Report each line of the records below that uses the word "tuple".

-=-=-=-=-

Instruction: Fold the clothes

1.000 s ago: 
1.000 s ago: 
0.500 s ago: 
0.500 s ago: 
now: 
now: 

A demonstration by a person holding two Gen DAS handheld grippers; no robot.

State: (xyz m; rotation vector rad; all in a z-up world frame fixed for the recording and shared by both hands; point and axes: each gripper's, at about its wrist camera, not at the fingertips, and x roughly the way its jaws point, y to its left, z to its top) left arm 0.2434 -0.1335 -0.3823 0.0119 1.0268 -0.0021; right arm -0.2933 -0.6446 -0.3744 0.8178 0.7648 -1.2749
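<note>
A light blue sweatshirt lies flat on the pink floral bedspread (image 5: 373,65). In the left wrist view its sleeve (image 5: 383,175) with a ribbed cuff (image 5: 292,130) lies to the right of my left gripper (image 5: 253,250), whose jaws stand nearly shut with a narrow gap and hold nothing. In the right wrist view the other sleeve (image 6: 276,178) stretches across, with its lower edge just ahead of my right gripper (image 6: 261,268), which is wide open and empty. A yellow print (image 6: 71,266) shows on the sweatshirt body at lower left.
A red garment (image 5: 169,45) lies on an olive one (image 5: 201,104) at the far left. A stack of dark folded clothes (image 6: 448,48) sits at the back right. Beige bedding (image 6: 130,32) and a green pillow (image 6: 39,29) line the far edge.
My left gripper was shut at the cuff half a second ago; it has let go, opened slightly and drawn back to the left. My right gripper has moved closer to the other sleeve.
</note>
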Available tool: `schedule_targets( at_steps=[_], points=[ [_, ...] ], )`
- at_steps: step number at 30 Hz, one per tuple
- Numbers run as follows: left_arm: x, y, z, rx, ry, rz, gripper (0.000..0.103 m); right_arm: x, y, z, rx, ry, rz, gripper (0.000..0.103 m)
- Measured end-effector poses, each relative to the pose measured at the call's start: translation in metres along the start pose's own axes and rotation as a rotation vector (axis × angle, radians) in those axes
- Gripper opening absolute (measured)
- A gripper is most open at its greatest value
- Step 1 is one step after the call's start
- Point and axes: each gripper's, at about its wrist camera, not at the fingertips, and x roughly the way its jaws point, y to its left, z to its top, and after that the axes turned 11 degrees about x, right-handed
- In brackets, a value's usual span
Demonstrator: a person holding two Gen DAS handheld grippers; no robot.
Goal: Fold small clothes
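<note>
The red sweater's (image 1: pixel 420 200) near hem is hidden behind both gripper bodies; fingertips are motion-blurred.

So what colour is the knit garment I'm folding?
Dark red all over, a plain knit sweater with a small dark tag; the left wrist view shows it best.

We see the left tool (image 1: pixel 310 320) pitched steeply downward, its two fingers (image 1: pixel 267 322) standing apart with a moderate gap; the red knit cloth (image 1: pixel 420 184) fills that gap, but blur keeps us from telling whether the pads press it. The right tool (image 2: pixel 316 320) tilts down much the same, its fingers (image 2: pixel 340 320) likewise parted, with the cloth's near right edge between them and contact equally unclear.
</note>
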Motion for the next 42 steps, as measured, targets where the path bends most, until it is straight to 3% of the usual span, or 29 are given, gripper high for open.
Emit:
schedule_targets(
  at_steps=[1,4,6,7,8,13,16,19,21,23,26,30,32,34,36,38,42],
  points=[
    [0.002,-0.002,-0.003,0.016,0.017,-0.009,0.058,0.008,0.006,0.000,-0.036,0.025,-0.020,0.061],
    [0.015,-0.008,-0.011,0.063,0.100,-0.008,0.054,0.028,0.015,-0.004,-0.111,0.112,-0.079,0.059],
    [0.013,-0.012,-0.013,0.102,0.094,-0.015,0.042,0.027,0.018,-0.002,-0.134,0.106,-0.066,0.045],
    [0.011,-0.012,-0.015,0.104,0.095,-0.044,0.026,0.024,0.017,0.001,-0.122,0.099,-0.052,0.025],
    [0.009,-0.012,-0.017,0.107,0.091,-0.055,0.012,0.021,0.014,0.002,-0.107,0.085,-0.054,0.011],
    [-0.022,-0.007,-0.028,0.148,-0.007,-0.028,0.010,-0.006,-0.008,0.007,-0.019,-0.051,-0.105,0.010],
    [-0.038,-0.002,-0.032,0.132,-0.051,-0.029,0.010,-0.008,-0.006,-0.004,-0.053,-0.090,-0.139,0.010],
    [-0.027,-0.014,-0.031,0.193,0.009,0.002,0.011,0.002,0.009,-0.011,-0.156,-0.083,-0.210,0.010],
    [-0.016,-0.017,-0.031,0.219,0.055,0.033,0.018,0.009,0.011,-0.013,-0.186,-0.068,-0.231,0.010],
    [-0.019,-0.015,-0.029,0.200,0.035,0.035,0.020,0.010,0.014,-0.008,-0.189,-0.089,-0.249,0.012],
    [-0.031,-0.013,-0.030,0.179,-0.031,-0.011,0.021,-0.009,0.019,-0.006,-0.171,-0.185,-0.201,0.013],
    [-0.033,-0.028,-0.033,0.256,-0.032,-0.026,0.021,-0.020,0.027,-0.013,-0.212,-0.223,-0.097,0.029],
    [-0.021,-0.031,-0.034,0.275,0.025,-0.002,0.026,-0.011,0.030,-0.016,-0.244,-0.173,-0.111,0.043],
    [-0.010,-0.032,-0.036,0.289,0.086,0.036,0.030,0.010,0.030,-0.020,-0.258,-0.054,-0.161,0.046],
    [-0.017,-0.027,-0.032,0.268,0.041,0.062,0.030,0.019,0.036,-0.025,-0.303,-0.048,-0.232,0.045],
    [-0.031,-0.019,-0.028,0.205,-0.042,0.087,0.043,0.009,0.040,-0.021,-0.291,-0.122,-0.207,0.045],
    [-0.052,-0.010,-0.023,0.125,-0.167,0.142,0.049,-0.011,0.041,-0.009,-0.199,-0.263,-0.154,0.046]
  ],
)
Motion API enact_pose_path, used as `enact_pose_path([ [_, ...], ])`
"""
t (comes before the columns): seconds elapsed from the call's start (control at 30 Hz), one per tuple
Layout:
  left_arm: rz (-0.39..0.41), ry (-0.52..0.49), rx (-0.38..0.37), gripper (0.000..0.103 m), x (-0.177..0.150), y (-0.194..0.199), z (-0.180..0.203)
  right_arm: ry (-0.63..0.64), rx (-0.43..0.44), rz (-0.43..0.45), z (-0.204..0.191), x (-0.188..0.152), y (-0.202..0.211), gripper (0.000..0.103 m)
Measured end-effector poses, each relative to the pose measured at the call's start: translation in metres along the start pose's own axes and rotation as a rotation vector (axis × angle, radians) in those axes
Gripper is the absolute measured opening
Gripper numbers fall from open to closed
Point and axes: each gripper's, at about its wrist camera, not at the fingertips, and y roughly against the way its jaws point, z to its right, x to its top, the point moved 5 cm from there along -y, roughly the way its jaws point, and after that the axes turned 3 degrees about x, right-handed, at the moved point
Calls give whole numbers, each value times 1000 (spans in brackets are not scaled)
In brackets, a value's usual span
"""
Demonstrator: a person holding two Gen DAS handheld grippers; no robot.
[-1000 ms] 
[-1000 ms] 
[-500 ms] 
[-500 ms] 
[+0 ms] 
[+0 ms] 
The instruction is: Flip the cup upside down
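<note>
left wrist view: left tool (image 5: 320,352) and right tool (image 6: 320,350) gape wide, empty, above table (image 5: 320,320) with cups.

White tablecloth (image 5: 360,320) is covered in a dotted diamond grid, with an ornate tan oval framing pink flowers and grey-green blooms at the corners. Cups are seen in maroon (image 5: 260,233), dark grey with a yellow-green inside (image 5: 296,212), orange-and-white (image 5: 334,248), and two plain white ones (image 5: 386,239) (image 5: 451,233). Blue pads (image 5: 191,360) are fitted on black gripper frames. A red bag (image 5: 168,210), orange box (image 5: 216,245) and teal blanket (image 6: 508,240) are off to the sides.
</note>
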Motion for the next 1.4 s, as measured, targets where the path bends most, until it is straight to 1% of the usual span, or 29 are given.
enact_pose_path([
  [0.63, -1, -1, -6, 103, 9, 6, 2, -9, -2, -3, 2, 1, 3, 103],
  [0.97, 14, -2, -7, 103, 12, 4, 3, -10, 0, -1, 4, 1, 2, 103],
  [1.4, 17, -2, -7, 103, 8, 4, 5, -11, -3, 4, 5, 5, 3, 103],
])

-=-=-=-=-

RESPONSE TO THE EXERCISE:
- at_steps: step number at 30 Hz, one per tuple
t (comes before the columns): seconds elapsed from the call's start (control at 30 Hz), one per tuple

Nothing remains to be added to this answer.